This is the second in a series of stories on Early Career LDRD award recipients.
— By Theresa Duque
With traffic congestion at a record high, some Bay Area officials would like to see more people take public transportation to work. Habits, however, are hard to break — and so the gridlock grinds on, with no solution in sight.
But for Anna Spurlock, an environmental and behavioral economist in the Electricity Markets and Policy Group of the Lab’s Energy Technologies Area, the path to changing our minds about driving lies deep within — our brains.
With recent funding from her Early Career Laboratory-Directed Research and Development award announced last November, Spurlock and her team will employ research techniques rooted in neuroeconomics — a new multidisciplinary approach that combines neurology, economics, and psychology — to “gain a better understanding of how a person’s brain engages in transportation decision-making, and capture insights that can help design mechanisms to influence more people to switch to public transportation or ridesharing,” she said.
In the following Q&A, Spurlock discusses what she hopes to achieve under her Early Career LDRD award, why she wanted to work at Berkeley Lab, and why neuroeconomics may be key to turning people on to sustainable transportation.
Q: What do you hope to achieve under this Early Career LDRD award?
A: I’m interested in interpreting behavior, and methodologically pushing the envelope by contributing to a relatively new field known as neuroeconomics that uses fMRI — or functional magnetic resonance imaging — scans of a subject’s brain to study how someone neurologically responds to a stimulus or a task. This information could help us to understand what goes on at a neurological level when someone is faced with making a choice, and figure out what biases they might have in their decision-making processes that might create added barriers to their adopting other modes of sustainable transportation.
Q: Why is it important to study neuroeconomics?
It’s pretty common for people to behave in a way that isn’t anticipated by a policymaker or a product designer. The better we can understand what matters to people and how the framing of information can influence how people behave, the better we can inform technological innovation and policies that are good for the environment and are easily incorporated into people’s lives.
Q: Why did you want to work at Berkeley Lab?
After graduate school, I knew I wanted to continue doing research, but I wasn’t sure if I wanted to pursue a tenure-track position in academia. I was drawn to the Lab because it offers a great middle ground between research and policy-relevant applications for the real world.
What I continue to appreciate about Berkeley Lab is that, from my experience, if you are driven and persistent, you can build the job you want here. You can actually pursue something new that you think is interesting if you can find a way to get it funded and develop it further.
Q: What does winning this LDRD award mean to you?
This LDRD award allows us to build this experiment and run it, and build out the capacity for us to do this kind of work here at the Lab.
Most money going into neuroeconomics research comes from marketing firms that want to study how people make decisions relevant for their own product. There have been extremely few — maybe three to five papers — that have used the tools of neuroeconomics to touch on energy questions or study things like how people respond to Energy Star labels.
With this LDRD award, my collaborators, including Nik Sawe of Stanford University, who was recently hired part-time here at the Lab, and Ming Hsu, an associate professor at UC Berkeley’s Haas Marketing Group, and I can do research in an applied area such as energy that’s not for marketing but for the purpose of understanding behaviors that matter for the environment, and how we think about energy-relevant outcomes in the economy.
Q: Where do you see yourself 10 years from now?

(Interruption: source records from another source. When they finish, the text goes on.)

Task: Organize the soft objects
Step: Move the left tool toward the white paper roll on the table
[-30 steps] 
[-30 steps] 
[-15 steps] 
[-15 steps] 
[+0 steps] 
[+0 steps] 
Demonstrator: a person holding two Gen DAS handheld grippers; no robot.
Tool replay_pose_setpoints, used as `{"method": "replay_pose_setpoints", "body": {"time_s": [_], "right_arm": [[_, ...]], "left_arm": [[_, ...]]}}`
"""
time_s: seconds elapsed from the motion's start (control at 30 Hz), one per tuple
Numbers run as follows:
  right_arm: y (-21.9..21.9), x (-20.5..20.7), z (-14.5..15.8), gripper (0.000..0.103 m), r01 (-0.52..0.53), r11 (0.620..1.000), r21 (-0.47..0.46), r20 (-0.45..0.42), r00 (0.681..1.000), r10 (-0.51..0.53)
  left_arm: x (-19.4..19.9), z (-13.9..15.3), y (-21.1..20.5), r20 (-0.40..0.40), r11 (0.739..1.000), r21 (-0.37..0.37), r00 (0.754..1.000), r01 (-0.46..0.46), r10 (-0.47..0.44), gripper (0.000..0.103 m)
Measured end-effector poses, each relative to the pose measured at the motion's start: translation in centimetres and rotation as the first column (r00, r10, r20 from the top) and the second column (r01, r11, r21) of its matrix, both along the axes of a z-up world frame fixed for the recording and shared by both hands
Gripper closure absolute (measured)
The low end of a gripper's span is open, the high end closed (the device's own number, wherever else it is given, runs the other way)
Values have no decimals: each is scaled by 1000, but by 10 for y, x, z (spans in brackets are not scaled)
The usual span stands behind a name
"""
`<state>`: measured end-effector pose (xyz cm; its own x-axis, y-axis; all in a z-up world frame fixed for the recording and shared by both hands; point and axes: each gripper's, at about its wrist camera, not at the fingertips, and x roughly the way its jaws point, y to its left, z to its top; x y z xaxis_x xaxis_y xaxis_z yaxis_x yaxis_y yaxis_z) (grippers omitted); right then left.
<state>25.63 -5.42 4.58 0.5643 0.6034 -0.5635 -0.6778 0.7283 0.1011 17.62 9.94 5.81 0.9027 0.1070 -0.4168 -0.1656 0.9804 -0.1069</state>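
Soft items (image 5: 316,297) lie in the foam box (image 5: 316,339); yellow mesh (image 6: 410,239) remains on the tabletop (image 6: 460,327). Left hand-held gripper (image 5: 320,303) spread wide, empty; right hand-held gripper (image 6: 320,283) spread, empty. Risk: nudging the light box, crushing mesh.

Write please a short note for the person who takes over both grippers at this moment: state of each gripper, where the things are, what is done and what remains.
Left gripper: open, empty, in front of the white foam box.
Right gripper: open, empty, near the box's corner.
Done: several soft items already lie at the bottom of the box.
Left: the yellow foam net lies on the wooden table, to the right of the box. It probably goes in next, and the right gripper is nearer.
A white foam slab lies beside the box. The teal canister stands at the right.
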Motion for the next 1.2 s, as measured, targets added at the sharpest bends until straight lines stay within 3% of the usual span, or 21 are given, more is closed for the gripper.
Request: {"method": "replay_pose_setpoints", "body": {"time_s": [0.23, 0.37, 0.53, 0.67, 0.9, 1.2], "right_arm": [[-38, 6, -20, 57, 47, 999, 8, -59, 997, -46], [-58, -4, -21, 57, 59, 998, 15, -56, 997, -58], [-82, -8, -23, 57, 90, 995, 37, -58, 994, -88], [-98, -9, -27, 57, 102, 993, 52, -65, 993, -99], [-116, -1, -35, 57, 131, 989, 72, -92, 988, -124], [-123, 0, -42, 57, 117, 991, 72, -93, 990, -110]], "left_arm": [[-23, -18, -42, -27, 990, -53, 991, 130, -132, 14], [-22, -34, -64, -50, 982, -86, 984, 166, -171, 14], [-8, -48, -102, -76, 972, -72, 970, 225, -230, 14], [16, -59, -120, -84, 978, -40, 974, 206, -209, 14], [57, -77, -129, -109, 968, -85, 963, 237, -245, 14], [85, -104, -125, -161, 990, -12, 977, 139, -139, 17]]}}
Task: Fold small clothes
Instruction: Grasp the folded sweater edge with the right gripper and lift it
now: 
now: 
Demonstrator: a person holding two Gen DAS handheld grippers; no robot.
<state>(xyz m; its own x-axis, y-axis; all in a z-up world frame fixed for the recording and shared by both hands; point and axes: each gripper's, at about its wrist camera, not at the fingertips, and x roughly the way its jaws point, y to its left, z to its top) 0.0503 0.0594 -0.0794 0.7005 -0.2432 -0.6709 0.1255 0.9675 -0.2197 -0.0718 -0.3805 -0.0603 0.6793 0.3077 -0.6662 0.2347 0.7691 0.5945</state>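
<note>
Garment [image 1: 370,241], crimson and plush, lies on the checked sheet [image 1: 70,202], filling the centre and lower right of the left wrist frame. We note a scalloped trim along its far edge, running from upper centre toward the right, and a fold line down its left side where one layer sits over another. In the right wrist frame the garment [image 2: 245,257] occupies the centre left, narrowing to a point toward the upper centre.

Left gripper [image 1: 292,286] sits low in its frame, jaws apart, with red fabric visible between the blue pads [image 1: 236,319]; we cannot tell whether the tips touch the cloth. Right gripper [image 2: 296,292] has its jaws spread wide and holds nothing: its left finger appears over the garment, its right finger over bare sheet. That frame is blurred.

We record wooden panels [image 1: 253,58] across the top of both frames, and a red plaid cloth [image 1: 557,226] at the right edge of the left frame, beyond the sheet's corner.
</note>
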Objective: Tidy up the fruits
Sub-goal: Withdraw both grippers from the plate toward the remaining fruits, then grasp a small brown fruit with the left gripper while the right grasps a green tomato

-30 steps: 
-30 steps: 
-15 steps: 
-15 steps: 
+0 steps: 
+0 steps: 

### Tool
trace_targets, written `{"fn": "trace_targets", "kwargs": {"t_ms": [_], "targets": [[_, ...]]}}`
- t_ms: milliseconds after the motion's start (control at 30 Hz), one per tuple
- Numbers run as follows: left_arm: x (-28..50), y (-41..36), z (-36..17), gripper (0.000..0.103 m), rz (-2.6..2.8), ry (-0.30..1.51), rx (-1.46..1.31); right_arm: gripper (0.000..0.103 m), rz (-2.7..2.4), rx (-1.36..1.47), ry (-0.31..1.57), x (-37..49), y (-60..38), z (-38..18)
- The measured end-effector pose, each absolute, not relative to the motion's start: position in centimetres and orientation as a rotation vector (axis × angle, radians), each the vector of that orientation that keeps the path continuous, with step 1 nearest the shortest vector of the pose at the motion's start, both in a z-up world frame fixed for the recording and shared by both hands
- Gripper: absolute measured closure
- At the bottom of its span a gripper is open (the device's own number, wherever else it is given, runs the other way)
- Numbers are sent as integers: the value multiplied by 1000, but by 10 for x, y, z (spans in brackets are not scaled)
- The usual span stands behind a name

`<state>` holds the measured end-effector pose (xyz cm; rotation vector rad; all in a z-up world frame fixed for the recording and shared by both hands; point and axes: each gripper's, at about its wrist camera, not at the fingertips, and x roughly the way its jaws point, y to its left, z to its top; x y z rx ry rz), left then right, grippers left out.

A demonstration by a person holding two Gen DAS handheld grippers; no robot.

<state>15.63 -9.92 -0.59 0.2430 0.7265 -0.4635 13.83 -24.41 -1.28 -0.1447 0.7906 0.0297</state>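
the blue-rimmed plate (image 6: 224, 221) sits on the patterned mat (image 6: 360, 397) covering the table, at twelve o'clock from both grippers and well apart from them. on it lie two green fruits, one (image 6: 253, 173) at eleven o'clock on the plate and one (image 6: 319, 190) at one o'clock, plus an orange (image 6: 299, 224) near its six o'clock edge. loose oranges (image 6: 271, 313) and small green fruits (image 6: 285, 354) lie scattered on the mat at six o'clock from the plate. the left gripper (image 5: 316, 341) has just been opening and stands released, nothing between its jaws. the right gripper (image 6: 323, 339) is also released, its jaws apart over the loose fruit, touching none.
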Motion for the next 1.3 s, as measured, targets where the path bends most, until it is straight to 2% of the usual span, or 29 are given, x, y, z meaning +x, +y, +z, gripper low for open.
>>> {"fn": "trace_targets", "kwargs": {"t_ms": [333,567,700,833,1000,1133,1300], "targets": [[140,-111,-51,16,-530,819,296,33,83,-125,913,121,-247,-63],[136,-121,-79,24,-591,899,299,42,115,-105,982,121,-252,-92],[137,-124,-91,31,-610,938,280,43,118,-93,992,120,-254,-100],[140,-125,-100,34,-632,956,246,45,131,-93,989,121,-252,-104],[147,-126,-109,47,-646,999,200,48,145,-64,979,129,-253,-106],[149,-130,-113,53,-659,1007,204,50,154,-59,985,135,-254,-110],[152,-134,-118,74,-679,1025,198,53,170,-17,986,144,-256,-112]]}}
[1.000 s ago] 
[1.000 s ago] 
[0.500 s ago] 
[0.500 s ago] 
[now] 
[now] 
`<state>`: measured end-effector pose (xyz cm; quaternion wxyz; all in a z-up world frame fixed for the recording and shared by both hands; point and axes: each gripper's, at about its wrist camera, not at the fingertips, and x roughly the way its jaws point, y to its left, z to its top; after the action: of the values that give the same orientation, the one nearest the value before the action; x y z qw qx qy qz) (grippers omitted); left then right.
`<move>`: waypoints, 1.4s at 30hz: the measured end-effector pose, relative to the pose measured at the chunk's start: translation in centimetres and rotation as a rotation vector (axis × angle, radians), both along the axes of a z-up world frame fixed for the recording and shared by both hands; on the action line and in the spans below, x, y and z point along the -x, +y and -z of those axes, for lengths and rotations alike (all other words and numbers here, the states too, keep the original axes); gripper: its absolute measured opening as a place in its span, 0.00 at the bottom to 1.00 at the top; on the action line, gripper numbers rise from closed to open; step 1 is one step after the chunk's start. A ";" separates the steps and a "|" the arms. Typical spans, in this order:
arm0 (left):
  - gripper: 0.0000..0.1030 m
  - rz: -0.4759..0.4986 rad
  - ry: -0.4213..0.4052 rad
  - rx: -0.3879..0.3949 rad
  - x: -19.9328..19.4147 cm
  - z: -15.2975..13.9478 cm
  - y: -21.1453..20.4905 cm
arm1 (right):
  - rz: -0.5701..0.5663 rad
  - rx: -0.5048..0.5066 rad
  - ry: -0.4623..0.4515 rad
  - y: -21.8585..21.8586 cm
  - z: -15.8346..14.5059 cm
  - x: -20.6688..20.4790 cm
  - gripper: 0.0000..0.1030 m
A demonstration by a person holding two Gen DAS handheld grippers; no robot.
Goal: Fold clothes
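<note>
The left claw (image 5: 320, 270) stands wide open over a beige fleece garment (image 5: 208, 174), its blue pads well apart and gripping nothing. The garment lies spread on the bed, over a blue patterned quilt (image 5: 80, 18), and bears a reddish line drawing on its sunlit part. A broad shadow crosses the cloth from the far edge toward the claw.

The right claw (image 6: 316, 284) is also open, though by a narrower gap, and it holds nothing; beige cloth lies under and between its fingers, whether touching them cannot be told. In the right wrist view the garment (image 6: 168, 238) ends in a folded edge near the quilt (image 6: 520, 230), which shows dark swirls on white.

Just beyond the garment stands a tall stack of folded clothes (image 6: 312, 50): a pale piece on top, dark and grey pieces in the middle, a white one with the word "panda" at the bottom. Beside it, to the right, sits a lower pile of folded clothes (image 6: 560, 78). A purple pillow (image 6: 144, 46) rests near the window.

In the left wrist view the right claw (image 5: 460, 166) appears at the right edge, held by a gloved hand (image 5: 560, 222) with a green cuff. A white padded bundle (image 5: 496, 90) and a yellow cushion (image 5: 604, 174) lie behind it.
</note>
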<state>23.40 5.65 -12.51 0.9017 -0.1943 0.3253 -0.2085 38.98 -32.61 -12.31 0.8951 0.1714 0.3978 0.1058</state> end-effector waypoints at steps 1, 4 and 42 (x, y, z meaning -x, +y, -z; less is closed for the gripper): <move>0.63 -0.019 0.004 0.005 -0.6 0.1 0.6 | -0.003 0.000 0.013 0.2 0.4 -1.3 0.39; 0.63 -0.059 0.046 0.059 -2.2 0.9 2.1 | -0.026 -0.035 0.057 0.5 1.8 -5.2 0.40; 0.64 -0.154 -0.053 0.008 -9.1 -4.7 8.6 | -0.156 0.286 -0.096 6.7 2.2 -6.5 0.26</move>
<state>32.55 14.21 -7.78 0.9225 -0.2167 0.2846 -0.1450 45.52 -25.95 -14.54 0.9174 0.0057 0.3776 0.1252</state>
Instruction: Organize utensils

I see myself still at Berkeley Lab heading up a group focused on decision science and using data-driven techniques like machine learning, big data, or neuroeconomics to expand the energy research toolbox, and applying it to interesting energy-relevant behaviors and policy analysis.
Q: What advice do you have for other people who are interested in a career in science?
Be stubborn and persistent. You may not succeed the first time, whether it’s getting into the school you want, or getting the job you want, or getting the grant you want. It’s amazing what can be accomplished if you don’t take setbacks as failures.